> **Task statement**: Every word of the listing should be reproduced without alteration.

> **Recorded information**:
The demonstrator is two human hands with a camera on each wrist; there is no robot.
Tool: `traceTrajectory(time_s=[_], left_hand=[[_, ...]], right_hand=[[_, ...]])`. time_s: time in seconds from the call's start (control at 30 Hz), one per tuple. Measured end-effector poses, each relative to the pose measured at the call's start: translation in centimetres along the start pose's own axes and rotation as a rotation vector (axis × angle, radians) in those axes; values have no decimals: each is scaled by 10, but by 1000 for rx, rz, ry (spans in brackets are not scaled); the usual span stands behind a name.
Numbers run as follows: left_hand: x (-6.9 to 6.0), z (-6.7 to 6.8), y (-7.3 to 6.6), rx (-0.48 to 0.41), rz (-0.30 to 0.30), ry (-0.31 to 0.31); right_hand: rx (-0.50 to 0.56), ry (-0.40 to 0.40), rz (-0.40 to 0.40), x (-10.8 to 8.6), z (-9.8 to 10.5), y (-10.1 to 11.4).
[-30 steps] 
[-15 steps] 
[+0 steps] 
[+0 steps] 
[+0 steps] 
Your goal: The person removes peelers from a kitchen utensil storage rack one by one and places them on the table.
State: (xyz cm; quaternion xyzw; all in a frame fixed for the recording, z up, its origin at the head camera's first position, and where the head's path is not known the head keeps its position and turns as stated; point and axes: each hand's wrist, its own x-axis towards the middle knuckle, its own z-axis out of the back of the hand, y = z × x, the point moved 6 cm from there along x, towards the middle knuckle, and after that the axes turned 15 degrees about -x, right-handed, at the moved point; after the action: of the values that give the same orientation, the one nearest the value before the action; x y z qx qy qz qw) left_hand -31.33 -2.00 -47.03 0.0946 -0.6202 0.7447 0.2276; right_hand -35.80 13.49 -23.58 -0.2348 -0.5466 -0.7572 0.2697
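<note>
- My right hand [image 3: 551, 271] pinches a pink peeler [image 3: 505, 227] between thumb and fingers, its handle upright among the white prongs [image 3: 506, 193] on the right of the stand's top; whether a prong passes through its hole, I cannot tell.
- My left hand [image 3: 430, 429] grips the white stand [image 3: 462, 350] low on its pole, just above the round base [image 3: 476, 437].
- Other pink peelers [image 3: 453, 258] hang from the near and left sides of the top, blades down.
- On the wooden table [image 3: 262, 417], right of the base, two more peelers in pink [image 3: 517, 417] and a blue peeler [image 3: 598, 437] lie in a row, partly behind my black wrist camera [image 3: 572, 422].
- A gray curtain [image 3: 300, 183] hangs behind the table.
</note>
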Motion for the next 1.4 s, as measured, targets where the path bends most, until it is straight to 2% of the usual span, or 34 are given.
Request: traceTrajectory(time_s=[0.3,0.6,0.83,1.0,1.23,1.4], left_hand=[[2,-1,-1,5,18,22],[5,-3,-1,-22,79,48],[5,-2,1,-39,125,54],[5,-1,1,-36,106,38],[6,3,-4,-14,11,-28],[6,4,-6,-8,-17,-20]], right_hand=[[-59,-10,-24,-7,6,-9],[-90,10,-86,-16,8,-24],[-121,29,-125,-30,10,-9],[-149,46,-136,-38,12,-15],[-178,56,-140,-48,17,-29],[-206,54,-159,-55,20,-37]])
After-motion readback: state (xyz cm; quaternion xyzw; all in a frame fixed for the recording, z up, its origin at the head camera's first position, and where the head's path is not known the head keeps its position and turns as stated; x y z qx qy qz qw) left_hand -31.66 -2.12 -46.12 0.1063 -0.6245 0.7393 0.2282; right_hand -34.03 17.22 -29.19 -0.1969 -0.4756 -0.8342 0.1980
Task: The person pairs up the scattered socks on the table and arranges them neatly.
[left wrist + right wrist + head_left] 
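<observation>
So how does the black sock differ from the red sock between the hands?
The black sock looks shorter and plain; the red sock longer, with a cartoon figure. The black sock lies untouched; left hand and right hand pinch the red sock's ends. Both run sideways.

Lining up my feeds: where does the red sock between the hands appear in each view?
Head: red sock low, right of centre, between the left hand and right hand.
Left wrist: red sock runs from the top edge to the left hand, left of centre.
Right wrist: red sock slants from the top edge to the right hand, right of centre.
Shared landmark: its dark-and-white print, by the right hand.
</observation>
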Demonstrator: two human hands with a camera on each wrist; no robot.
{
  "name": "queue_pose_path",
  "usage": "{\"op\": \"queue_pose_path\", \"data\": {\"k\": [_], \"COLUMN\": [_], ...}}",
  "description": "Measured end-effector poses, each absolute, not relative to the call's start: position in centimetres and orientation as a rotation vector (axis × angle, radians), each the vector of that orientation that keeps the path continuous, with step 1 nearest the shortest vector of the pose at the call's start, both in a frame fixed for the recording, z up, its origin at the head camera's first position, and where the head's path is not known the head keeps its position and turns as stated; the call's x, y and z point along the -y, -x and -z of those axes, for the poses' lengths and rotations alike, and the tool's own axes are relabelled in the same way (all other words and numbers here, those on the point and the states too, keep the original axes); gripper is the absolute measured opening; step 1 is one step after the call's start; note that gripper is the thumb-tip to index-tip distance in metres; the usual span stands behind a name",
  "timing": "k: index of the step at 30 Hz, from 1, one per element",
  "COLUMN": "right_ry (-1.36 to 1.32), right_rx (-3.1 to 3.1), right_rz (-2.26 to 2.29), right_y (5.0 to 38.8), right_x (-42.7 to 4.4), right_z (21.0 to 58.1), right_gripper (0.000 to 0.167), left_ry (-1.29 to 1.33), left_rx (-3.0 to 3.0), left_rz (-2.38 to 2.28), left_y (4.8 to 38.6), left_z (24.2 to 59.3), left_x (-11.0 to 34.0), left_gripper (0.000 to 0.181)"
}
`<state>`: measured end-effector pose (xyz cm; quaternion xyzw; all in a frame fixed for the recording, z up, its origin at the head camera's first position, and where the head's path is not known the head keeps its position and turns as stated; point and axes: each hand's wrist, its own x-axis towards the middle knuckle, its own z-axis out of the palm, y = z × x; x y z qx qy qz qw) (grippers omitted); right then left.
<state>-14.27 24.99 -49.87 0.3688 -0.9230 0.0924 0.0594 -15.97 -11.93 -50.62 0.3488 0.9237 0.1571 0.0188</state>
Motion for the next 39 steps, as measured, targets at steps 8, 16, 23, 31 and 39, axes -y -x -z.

> **Response to this task**:
The demonstrator is two human hands with a camera on each wrist; there is no robot.
Tool: `traceTrajectory(time_s=[_], left_hand=[[_, ...]], right_hand=[[_, ...]])`. time_s: time in seconds from the call's start (control at 30 Hz), one per tuple. Measured end-effector poses, each relative to the pose measured at the call's start: translation in centimetres along the start pose's own axes and rotation as a rotation vector (axis × angle, radians) in those axes; values have no decimals: each is scaled by 10, but by 1000 for rx, rz, ry (spans in brackets are not scaled); the usual span stands behind a name.
Numbers run as follows: left_hand: x (-6.9 to 6.0), z (-6.7 to 6.8), y (-7.3 to 6.6), rx (-0.48 to 0.41), rz (-0.30 to 0.30), ry (-0.31 to 0.31); right_hand: rx (-0.50 to 0.56), ry (-0.40 to 0.40), rz (-0.40 to 0.40), x (-10.8 to 8.6), z (-9.8 to 10.5), y (-10.1 to 11.4).
[-30 steps] 
[-15 steps] 
[+0 steps] 
[+0 steps] 
[+0 steps] 
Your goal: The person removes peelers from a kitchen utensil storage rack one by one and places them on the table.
State: (xyz cm; quaternion xyzw; all in a frame fixed for the recording, z up, its origin at the head camera's first position, and where the head's path is not known the head keeps its position and turns as stated; point and axes: each hand's wrist, its own x-axis towards the middle knuckle, its own z-axis out of the back of the hand, y = z × x, the point moved 6 cm from there along x, towards the middle knuckle, and after that the axes turned 15 degrees about -x, right-handed, at the moved point; after the action: of the values that give the same orientation, the one nearest the value before the action; x y z qx qy qz qw) left_hand -31.33 -2.00 -47.03 0.0946 -0.6202 0.7447 0.2276; right_hand -35.80 13.49 -23.58 -0.2348 -0.5466 -0.7572 0.2697
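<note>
- My right hand [image 3: 551, 271] pinches a pink peeler [image 3: 505, 227] between thumb and fingers, its handle upright among the white prongs [image 3: 506, 193] on the right of the stand's top; whether a prong passes through its hole, I cannot tell.
- My left hand [image 3: 430, 429] grips the white stand [image 3: 462, 350] low on its pole, just above the round base [image 3: 476, 437].
- Other pink peelers [image 3: 453, 258] hang from the near and left sides of the top, blades down.
- On the wooden table [image 3: 262, 417], right of the base, two more peelers in pink [image 3: 517, 417] and a blue peeler [image 3: 598, 437] lie in a row, partly behind my black wrist camera [image 3: 572, 422].
- A gray curtain [image 3: 300, 183] hangs behind the table.
</note>
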Motion for the next 1.4 s, as measured, targets where the path bends most, until it is straight to 2% of the usual span, or 34 are given.
Request: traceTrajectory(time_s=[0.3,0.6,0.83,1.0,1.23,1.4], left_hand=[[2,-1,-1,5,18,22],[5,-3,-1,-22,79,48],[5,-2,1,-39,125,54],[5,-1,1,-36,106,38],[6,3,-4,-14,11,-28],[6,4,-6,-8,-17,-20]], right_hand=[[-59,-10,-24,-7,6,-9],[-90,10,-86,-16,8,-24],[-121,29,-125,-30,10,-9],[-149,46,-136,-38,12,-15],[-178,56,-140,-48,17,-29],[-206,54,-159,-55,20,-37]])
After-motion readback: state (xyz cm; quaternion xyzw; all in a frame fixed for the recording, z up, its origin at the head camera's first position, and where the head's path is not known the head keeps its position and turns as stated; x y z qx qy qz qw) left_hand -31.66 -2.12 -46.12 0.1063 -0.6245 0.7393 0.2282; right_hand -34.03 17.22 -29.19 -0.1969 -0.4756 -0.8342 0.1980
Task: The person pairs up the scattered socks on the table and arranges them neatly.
[left wrist + right wrist + head_left] 
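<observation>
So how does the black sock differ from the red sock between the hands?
The black sock looks shorter and plain; the red sock longer, with a cartoon figure. The black sock lies untouched; left hand and right hand pinch the red sock's ends. Both run sideways.

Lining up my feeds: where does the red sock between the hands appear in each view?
Head: red sock low, right of centre, between the left hand and right hand.
Left wrist: red sock runs from the top edge to the left hand, left of centre.
Right wrist: red sock slants from the top edge to the right hand, right of centre.
Shared landmark: its dark-and-white print, by the right hand.
</observation>
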Demonstrator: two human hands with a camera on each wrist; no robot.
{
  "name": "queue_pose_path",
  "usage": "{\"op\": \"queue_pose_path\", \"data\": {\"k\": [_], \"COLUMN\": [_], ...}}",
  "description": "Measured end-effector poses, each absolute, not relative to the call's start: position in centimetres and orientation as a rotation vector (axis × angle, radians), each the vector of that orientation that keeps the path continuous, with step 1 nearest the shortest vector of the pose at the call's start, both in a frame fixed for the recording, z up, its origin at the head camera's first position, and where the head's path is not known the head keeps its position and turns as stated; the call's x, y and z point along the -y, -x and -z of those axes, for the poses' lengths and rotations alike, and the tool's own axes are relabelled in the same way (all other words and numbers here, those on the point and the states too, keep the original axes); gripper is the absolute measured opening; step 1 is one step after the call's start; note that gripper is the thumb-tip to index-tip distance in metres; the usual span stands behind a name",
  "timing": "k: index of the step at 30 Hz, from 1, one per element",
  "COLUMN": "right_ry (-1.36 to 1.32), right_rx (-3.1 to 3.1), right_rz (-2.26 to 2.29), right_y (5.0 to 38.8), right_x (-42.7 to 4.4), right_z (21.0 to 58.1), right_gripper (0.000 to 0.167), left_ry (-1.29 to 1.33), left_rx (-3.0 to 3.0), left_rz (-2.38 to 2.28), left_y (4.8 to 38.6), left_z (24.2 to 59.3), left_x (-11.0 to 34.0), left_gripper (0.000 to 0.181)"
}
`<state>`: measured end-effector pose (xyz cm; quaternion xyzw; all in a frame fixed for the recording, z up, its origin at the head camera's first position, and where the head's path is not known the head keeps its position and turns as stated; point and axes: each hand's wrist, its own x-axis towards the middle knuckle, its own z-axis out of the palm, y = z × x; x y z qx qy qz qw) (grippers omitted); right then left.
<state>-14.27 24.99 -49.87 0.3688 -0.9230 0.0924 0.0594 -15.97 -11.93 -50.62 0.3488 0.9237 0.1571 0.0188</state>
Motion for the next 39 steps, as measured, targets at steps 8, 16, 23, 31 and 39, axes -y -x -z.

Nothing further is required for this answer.